_Your instructions:_
Every line from the top of the records through the line containing "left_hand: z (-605" should be retyped exactly; the pictures should not.

_Available data:_
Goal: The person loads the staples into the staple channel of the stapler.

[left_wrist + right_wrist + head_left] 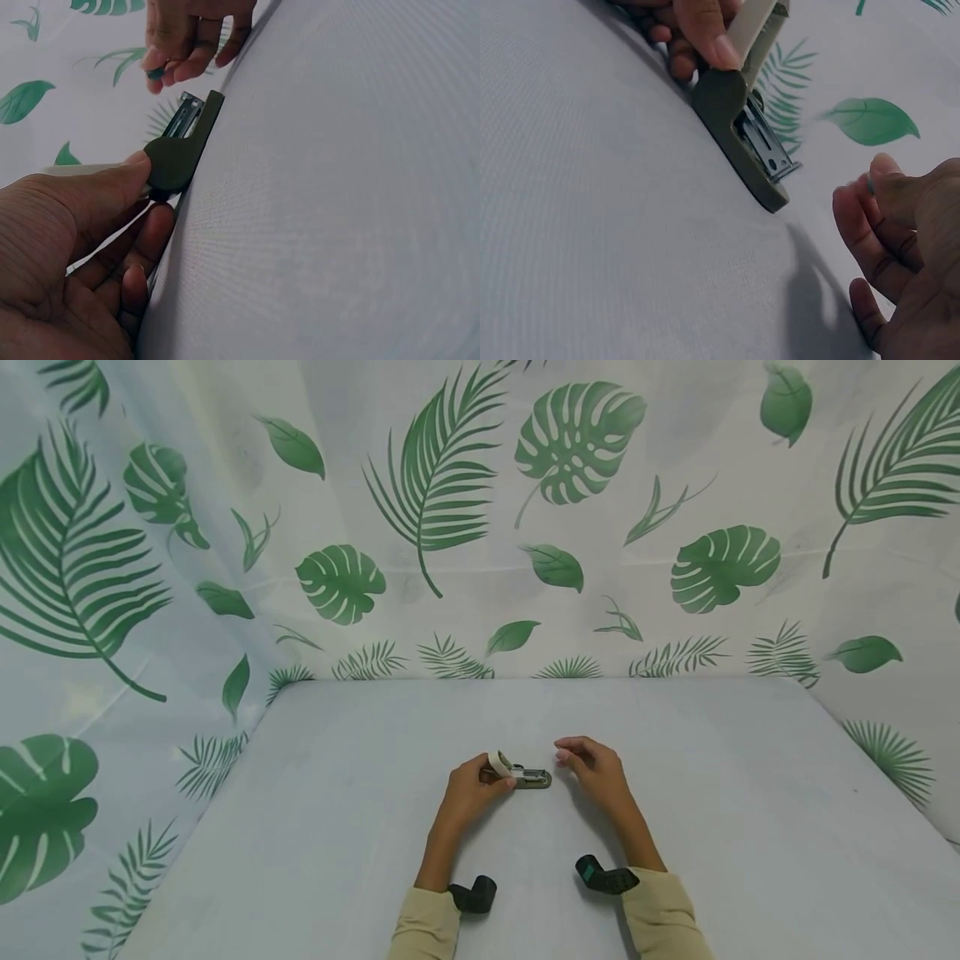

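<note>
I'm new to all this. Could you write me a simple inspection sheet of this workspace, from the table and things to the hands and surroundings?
Surface: pale table, with a tiny dark mark toward the right.
Job's things: an open stapler, its pale top raised away from the metal tray; a small green piece, too small to identify.
Clutter: nothing seen.
Grippers: human hands; the left hand holds the stapler; the right hand pinches the green piece between its fingers, apart from the stapler. Each wrist wears a black device.
Cables: nothing seen.
Surroundings: white backdrop printed with green leaves.
</note>
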Demonstrator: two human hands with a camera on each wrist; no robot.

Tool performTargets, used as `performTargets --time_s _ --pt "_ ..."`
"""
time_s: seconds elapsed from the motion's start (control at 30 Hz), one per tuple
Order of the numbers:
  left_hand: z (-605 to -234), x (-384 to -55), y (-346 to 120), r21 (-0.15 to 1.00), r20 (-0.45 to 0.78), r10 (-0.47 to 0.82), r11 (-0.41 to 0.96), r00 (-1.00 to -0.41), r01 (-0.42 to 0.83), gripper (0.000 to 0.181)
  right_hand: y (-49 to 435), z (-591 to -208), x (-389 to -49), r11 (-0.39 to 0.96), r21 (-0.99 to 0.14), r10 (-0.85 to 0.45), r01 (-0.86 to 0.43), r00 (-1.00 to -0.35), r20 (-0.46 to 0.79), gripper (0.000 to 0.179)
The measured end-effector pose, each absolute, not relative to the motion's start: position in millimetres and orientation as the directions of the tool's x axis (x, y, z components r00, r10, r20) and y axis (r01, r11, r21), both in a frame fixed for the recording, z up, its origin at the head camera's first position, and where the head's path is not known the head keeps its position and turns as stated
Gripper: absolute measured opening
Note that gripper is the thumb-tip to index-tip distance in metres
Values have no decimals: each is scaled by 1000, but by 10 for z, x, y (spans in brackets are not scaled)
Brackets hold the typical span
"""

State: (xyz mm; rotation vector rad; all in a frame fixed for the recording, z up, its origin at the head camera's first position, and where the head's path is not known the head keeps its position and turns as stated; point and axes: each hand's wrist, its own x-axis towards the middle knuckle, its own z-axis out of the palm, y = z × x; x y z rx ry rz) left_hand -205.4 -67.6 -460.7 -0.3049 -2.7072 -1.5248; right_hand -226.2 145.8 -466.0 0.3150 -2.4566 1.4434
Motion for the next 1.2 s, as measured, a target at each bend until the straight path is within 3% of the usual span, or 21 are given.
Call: performTargets --time_s 0.2,0.6,1.2 --pt "-4629 -2062 -668 846 111 159 502 -981 177 28 1399 -4635 -2229 472 -837 -26 -276 -954 300 15" --pt "-4646 -2090 -687 838 131 163 509 -978 198 29 1256 -4706 -2170 563 -705 -158 -431 -894 419 15" --pt "-4624 -2071 -690 830 136 163 519 -977 202 27 1175 -4688 -2123 659 -610 -189 -440 -882 431 11"
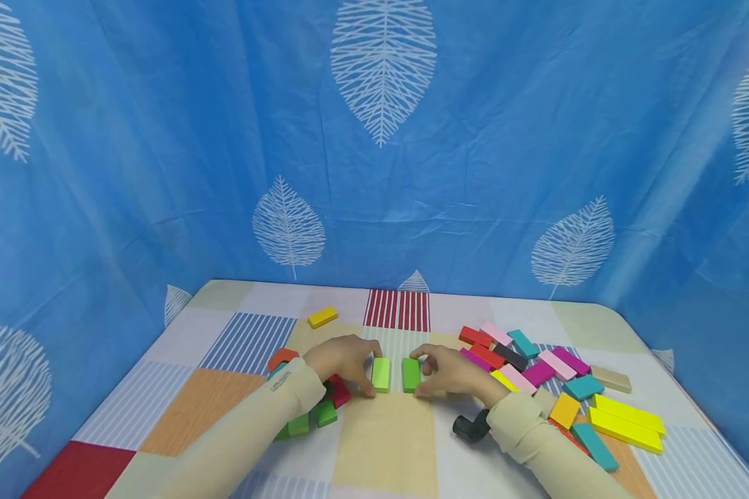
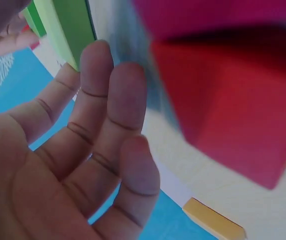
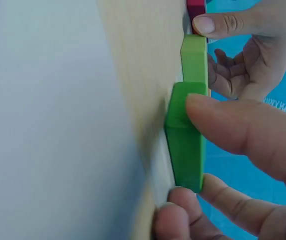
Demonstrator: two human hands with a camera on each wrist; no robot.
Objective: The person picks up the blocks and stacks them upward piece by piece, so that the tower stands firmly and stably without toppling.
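Observation:
Near the middle of the table, my left hand (image 1: 345, 360) pinches a light green block (image 1: 381, 375) lengthwise, thumb at the near end and index finger at the far end. Just to its right, a darker green block (image 1: 410, 375) is pinched the same way by my right hand (image 1: 454, 373). Both blocks lie on the tablecloth, roughly parallel, with a narrow gap between them. In the right wrist view the thumb presses one end of the green block (image 3: 185, 145). Beside the left fingers in the left wrist view stands a red block (image 2: 238, 105).
Several coloured blocks, including a red one (image 1: 338, 391) and a green one (image 1: 326, 414), lie under and beside the left wrist. A yellow block (image 1: 322, 317) lies farther back. A larger spread with long yellow blocks (image 1: 625, 430) covers the right side. A black curved object (image 1: 470, 428) is by the right wrist.

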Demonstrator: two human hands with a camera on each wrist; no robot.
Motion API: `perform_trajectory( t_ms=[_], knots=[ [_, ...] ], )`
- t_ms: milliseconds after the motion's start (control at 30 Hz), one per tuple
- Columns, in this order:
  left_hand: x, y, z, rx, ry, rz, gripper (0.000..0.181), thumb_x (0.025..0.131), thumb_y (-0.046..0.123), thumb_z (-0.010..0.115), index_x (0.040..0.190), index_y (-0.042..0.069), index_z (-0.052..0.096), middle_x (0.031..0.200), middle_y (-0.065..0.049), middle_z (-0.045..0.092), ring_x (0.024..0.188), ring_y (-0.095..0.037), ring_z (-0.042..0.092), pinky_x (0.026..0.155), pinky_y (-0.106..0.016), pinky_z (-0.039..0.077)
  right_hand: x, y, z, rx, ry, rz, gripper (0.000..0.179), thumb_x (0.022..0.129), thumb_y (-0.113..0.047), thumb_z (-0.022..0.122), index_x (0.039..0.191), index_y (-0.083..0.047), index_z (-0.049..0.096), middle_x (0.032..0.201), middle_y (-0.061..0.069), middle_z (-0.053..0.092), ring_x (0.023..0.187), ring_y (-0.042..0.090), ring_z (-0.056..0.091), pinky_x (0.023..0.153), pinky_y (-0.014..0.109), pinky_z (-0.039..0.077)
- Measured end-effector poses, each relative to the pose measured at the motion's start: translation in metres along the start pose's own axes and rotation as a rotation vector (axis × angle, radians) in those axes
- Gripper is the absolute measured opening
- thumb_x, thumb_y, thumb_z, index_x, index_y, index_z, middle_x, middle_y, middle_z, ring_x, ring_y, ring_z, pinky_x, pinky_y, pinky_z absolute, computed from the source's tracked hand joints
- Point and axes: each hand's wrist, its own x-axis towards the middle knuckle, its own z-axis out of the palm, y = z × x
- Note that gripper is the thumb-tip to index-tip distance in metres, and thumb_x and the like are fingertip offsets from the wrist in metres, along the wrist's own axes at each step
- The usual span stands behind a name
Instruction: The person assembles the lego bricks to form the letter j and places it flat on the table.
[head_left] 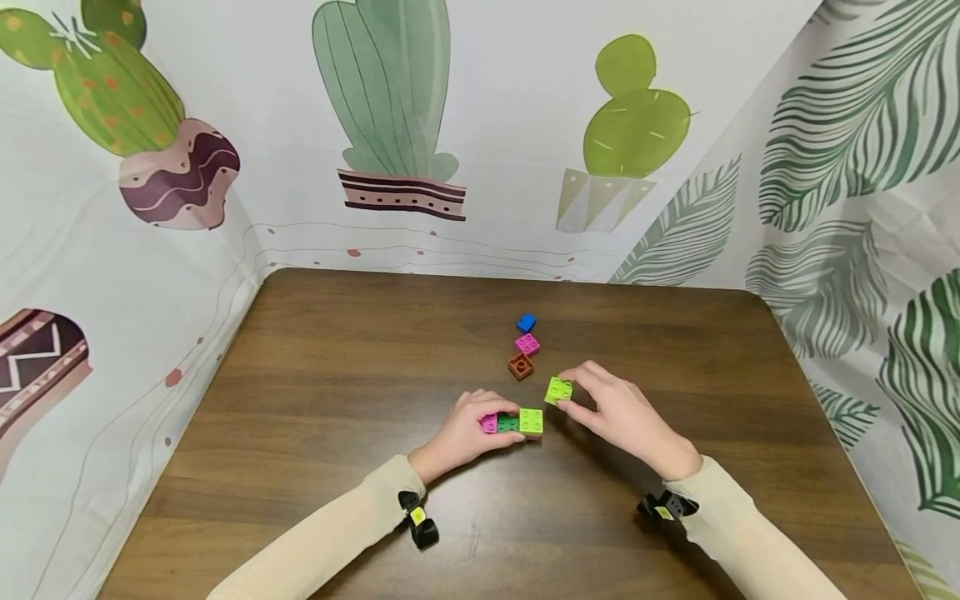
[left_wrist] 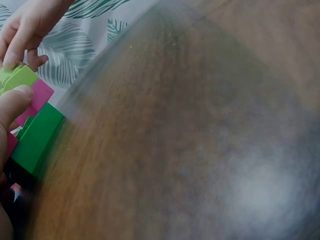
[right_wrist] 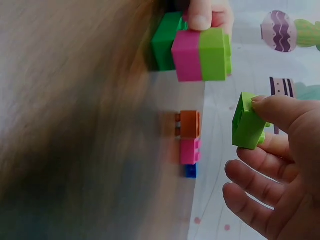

_Task response:_
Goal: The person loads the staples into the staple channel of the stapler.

[left_wrist + right_wrist + head_left] 

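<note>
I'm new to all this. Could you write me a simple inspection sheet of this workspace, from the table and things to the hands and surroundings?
Surface: pale table, with a tiny dark mark toward the right.
Job's things: an open stapler, its pale top raised away from the metal tray; a small green piece, too small to identify.
Clutter: nothing seen.
Grippers: human hands; the left hand holds the stapler; the right hand pinches the green piece between its fingers, apart from the stapler. Each wrist wears a black device.
Cables: nothing seen.
Surroundings: white backdrop printed with green leaves.
</note>
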Demonstrator: two human hands with a camera on each wrist; no robot.

Tool performTargets, used as `performTargets --time_s _ --pt "_ ..."`
"""
time_s: seconds elapsed from the motion's start (control at 30 Hz), one per tuple
Order of the numbers:
  left_hand: z (-605 to -234), x (-384 to -55), y (-346 to 120), r21 (-0.15 to 1.00), r20 (-0.45 to 0.78), r10 (-0.47 to 0.82), r11 (-0.41 to 0.96), r00 (-1.00 to -0.41), r01 (-0.42 to 0.83), gripper (0.000 to 0.181)

Nothing remains to be added to the answer.